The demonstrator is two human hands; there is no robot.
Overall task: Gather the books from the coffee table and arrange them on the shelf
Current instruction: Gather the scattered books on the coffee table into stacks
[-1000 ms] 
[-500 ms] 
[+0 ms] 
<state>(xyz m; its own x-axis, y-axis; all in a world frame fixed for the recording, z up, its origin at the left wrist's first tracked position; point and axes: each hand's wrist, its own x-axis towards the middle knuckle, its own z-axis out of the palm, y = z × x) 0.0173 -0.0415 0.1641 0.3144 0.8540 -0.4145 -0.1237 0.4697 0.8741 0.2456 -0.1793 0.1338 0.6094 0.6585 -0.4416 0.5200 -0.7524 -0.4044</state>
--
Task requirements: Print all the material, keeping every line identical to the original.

Answer to this exercise:
The demonstrator is two human hands; there is no robot.
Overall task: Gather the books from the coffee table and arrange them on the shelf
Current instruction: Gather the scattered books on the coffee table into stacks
[-1000 ms] 
[-500 ms] 
[+0 ms] 
<state>(xyz m; its own x-axis, y-axis; all in a world frame fixed for the recording, z up, its origin at the left wrist's first tracked position; point and axes: each hand's wrist, its own x-axis towards the middle knuckle, its own z-axis out of the palm, y = z × x) 0.0173 -0.0415 0.1641 0.3144 0.8540 -0.4145 -0.1237 0.4697 0.8741 0.2456 -0.1793 0.1338 0.6094 0.6585 -0.4416 0.5200 -0.7524 -0.4044</state>

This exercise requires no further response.